The Amazing Audiobooks blogging team is here with the first wave of nominations for Amazing Audiobooks! There’s something here: nonfiction, contemporary realistic fiction, and science fiction.
Undefeated by Steve Sheinkin, narrated by Mark Bramhall
Audio published by: Listening Library
Publication Date: January 2017
Undefeated: Jim Thorpe and the Carlisle Indian School Football Team is an incredible book that focuses on the secondary school football career of early sports star Jim Thorpe and his teammates at the Carlisle Indian School.

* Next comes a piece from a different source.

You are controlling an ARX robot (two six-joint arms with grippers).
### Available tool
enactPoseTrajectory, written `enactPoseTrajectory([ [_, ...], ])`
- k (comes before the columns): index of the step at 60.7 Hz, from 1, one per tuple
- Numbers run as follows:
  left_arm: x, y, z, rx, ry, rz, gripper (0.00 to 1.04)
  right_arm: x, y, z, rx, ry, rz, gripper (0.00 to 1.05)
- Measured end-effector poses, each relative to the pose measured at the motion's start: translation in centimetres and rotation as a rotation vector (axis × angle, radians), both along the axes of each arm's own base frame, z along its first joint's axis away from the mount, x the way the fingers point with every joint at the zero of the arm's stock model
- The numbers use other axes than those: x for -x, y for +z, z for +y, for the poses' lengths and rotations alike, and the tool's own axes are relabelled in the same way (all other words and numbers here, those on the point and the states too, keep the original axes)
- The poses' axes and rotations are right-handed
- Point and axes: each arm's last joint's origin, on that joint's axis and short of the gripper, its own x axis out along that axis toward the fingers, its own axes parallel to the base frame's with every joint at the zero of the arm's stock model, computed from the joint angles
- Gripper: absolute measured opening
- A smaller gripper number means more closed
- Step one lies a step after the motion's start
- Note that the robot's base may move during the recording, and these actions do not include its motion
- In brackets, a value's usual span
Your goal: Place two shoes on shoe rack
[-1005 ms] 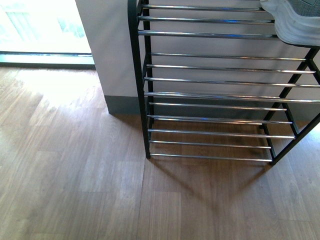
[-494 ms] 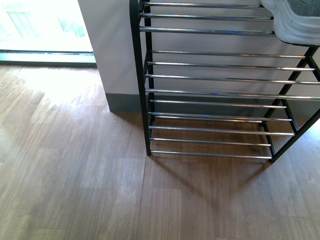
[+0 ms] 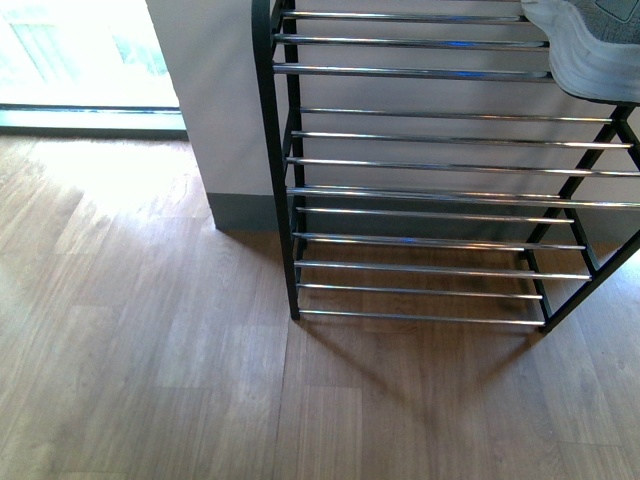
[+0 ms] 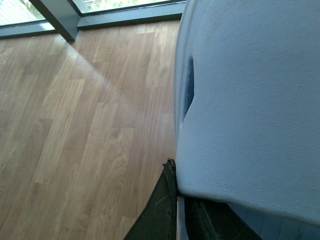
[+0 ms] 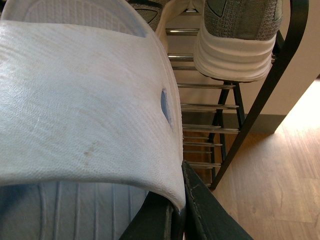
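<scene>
A grey knit sneaker (image 3: 585,45) with a thick white sole rests on an upper tier of the shoe rack (image 3: 430,190), at the right end. The right wrist view shows that sneaker (image 5: 240,35) on the chrome bars (image 5: 205,107), with part of a second grey shoe (image 5: 147,10) beside it. My right gripper (image 5: 181,175) is shut on the strap edge of a white slide sandal (image 5: 85,100), held close in front of the rack. Over the wood floor, my left gripper (image 4: 175,172) is shut on another white slide sandal (image 4: 250,100). Neither arm appears in the front view.
A white wall corner with a grey skirting (image 3: 240,212) stands just left of the rack. A bright window with a metal frame (image 3: 90,118) runs along the floor at the far left. Wood floor (image 3: 150,350) lies in front of the rack.
The front view shifts a few pixels up and back down. The rack and the sneaker on it keep their places.
</scene>
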Motion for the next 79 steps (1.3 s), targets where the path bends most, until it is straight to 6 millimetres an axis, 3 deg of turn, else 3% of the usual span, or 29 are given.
enactPoseTrajectory([
  [36, 0.0, 0.0, 0.0, 0.000, 0.000, 0.000, 0.02, 0.0, 0.0, 0.0, 0.000, 0.000, 0.000, 0.01],
  [44, 0.0, 0.0, 0.0, 0.000, 0.000, 0.000, 0.02, -0.1, 0.6, 0.5, 0.016, 0.102, -0.135, 0.01],
  [51, 0.0, 0.0, 0.0, 0.000, 0.000, 0.000, 0.02, -0.8, 2.2, 1.8, 0.003, 0.121, -0.158, 0.01],
  [63, 0.0, 0.0, 0.0, 0.000, 0.000, 0.000, 0.02, -4.3, 5.6, 6.1, -0.067, 0.144, -0.087, 0.01],
  [70, 0.0, 0.0, 0.0, 0.000, 0.000, 0.000, 0.02, -7.0, 7.1, 8.9, -0.100, 0.128, -0.029, 0.01],
  [79, 0.0, 0.0, 0.0, 0.000, 0.000, 0.000, 0.02, -10.8, 7.6, 12.2, -0.107, 0.098, 0.033, 0.01],
])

The book discusses the rise of the football team under the direction of legendary football coach Pop Warner and budding celebrity athlete Jim Thorpe.
I know very little about the history of football (or the sport in general), but when I talked about this book to a few sports fans, they immediately knew the names of Pop Warner and Jim Thorpe, even if they didn’t know the full story. In this book, Sheinkin divulges an integral piece of sports and American history that is known by too few, and he does it in a way that is manageable and entertaining for both youth and adults. The book covers not only the history of football as a sport, but also the very negative interactions between the Carlisle Indian School and other colleges and universities at the time (particularly the Ivy Leagues). While he specifies that it is not the focus of the book, Sheinkin also discusses the terrible reality of the history between the US government, even the wider US population in general, and the Native American communities still in existence at the turn of the 20th Century.
Rather than read this book, I listened to Mark Bramhall’s audiobook narration of it. While listening, I often found myself imagining that I was a young child again, enjoying a bedtime story told to me by a grandfatherly-figure whose storytelling abilities abound. I do not doubt that the book stands on its own, in any case. However, listening to Bramhall’s reading felt as though I was watching a documentary: the measured pacing and calm dictation of the book’s content created a tone that painted a vivid picture of the characters and situations at the Carlisle School that feels both fun and scholarly at the same time.
Sheinkin discusses the person that was Jim Thorpe in a way that one might discuss a mythological figure: mischievous (but not malicious), rowdy, but beyond the physical reach of anyone else in the sport. Sheinkin also writes about Thorpe as though both his athletic prowess and his general spirit were indomitable. While this isn’t the first book written about Thorpe, Undefeated offers a story about an underdog whose combined natural talent, spirit, and determination helped him succeed in the face of never-ending adversity.
Though there are few overly dramatic moments in the book, there are a number of high intensity plot twists that keep the listener invested in the story. When the narrative starts to lull, Sheinkin does a fantastic job of jolting the reader with a tense and pressured event, like a major competition, a devastating loss, a thrilling win, or an explosive scandal. Bramhall keeps up with these ebbs and flows and does an excellent job of expressing the decreased or intensified emotion through his dictation.
Readers interested in reading other books about Jim Thorpe should try Jim Thorpe: Original All-American by Joseph Bruchac. If you’re a fan of football-based fiction, you should try Abbi Glines’s Field Party Collection, Paul Volponi’s Crossing Lines. If you like to read historical biographies about sports stars, you should check out Unbroken (Young Readers Edition) by Laura Hillenbrand or The Greatest: Muhammed Ali by Walter Dean Myers.